_Task requirements_: Give back exactly the lines of the data below, starting with the line that has "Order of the" and going on through the line that has "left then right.".
• • • • •
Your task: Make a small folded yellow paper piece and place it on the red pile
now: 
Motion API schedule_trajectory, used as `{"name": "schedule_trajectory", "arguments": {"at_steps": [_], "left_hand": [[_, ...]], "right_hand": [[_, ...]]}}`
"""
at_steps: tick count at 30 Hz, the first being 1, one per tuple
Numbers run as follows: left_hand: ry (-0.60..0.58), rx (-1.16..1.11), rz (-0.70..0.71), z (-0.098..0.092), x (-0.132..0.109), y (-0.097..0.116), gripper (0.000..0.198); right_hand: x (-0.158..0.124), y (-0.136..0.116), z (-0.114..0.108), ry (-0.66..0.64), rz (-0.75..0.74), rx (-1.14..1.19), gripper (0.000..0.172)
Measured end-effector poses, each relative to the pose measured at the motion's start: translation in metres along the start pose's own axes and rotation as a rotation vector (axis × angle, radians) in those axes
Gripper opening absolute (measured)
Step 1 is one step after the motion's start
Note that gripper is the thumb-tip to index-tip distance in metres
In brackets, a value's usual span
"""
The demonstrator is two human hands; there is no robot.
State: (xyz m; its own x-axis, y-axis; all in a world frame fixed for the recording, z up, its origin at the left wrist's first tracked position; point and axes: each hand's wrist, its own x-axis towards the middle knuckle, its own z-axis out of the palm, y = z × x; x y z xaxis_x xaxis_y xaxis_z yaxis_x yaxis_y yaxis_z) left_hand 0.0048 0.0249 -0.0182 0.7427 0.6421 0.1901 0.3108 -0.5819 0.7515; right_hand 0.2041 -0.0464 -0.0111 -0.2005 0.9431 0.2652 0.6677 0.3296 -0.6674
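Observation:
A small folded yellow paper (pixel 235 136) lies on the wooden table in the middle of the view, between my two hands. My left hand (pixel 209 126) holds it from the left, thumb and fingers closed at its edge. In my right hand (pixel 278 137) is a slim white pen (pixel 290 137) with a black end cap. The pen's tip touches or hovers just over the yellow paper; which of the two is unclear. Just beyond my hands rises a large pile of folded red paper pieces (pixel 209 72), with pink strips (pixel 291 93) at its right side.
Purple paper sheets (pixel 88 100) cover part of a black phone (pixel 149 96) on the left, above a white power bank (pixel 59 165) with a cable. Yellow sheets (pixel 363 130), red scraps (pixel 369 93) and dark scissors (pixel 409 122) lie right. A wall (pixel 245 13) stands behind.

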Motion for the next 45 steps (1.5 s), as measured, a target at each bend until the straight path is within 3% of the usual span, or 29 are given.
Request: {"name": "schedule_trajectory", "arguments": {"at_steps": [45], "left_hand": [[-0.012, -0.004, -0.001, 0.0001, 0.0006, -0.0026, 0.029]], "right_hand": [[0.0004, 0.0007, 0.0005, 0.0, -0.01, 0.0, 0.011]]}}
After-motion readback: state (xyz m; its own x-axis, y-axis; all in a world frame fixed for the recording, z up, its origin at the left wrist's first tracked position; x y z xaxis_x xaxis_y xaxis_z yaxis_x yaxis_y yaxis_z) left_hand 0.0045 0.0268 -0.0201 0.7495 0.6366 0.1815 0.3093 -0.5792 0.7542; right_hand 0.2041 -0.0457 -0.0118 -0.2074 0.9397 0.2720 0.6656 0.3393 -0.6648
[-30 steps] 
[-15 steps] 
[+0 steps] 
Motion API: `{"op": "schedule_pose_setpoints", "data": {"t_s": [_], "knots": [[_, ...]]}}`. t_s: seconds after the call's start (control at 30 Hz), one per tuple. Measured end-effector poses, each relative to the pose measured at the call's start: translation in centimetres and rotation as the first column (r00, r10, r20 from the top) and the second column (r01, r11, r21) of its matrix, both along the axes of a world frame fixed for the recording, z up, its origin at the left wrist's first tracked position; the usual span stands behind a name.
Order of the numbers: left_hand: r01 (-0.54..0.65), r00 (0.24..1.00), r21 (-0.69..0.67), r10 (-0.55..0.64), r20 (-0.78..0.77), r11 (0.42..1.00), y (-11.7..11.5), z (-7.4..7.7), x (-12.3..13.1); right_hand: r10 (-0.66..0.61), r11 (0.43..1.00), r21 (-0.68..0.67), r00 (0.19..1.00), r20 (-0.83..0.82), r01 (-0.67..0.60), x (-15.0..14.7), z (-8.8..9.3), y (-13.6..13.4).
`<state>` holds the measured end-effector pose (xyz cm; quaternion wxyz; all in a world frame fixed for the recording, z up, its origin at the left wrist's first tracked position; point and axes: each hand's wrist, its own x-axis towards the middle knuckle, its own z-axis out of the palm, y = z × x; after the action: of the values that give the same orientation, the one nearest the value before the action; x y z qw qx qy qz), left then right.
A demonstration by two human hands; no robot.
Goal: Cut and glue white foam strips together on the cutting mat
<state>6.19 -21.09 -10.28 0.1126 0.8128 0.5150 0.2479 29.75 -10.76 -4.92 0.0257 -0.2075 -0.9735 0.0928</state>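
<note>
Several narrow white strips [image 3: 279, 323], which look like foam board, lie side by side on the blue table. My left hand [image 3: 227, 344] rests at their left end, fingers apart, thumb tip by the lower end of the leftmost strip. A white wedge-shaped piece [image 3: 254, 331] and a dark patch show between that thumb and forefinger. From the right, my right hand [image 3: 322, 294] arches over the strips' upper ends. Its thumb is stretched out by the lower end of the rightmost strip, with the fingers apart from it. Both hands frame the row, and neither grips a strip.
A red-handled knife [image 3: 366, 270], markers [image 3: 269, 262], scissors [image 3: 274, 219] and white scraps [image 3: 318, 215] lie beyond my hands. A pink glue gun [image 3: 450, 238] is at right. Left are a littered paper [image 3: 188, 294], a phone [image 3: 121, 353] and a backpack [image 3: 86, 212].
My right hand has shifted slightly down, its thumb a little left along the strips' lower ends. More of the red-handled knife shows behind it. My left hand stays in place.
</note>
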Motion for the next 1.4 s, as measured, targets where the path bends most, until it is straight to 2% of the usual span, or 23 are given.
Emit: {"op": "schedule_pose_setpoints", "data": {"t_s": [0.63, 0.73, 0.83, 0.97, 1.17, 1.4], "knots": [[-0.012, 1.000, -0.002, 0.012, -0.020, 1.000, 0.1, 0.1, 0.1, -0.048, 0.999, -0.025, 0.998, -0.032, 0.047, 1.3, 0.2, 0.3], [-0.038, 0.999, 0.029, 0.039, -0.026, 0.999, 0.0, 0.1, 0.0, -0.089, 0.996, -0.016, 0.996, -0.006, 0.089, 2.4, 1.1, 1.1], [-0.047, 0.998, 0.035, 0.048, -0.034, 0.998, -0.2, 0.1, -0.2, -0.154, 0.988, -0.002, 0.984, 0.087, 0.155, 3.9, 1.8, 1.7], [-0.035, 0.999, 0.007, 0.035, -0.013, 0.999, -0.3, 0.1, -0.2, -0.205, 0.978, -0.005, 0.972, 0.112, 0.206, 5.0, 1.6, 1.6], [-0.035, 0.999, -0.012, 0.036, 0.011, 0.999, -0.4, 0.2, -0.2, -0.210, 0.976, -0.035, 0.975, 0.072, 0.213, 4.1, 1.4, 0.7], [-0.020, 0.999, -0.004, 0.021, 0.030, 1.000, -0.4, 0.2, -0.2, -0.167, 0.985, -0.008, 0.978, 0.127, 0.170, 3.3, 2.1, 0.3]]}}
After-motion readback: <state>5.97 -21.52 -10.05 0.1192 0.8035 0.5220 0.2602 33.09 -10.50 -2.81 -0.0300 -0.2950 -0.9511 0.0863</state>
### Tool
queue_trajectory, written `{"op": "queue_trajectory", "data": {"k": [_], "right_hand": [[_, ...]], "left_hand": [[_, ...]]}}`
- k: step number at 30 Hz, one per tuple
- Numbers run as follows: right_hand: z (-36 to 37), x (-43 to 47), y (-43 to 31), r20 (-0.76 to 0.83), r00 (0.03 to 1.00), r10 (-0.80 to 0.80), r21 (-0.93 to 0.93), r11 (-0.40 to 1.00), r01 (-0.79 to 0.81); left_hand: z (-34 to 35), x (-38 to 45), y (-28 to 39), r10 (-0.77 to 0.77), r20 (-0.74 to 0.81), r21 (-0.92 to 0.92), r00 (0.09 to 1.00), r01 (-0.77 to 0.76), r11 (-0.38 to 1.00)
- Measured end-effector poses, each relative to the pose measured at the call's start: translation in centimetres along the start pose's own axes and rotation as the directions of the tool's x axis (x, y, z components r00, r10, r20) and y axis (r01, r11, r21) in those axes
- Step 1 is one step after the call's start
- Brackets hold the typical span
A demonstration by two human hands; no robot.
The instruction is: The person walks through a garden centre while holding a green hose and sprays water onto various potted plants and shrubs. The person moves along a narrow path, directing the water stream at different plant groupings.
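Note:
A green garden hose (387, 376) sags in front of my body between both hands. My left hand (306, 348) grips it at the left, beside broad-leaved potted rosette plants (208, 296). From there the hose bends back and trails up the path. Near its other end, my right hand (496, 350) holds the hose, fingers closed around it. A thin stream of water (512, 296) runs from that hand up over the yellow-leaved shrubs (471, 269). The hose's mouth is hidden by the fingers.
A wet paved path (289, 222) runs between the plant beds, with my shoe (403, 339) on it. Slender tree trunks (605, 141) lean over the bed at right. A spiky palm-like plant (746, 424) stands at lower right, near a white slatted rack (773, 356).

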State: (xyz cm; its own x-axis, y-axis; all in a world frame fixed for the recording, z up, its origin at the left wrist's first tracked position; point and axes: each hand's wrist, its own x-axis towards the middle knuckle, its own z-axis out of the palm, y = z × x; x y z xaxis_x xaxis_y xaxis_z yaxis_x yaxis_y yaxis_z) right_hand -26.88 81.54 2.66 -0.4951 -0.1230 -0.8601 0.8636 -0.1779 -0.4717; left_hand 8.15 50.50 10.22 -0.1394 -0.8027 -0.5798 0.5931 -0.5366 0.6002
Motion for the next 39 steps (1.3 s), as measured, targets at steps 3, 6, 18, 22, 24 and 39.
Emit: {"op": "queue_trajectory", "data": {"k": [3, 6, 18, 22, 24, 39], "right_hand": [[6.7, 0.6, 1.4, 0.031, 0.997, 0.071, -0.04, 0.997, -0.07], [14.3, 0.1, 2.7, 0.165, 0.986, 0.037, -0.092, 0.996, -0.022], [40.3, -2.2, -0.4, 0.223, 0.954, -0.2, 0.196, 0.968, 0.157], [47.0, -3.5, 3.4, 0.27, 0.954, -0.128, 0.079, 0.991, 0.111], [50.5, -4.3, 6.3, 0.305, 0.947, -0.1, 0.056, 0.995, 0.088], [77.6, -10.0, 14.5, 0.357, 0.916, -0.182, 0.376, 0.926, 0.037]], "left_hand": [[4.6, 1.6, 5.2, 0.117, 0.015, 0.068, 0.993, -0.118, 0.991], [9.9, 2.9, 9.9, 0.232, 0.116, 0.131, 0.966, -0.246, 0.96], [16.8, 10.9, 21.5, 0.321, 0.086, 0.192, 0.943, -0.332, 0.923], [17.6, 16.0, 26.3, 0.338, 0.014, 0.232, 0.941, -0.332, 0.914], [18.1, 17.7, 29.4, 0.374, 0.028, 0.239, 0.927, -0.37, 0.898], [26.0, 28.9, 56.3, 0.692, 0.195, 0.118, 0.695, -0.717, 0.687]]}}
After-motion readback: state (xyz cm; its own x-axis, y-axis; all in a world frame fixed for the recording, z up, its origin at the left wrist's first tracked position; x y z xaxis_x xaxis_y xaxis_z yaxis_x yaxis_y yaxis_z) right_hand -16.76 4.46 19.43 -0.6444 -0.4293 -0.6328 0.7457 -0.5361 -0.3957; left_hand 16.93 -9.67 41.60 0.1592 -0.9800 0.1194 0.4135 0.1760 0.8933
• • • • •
_Task solution_:
Order of the numbers: left_hand: r01 (-0.54..0.65), r00 (0.24..1.00), r21 (-0.69..0.67), r10 (-0.55..0.64), r20 (-0.78..0.77), r11 (0.42..1.00), y (-11.7..11.5), z (-7.4..7.7), x (-12.3..13.1); right_hand: r10 (-0.66..0.61), r11 (0.43..1.00), r21 (-0.68..0.67), r00 (0.19..1.00), r20 (-0.83..0.82), r01 (-0.67..0.60), x (-15.0..14.7), z (-8.8..9.3), y (-13.6..13.4).
`<state>` holds the measured end-effector pose (xyz cm; quaternion wxyz; all in a world frame fixed for the recording, z up, its origin at the left wrist's first tracked position; point and axes: each hand's wrist, its own x-axis towards the middle knuckle, its own z-axis out of the palm, y = z × x; after the action: of the values that give the same orientation, the one nearest the value before the action; x y z qw qx qy qz), left then right.

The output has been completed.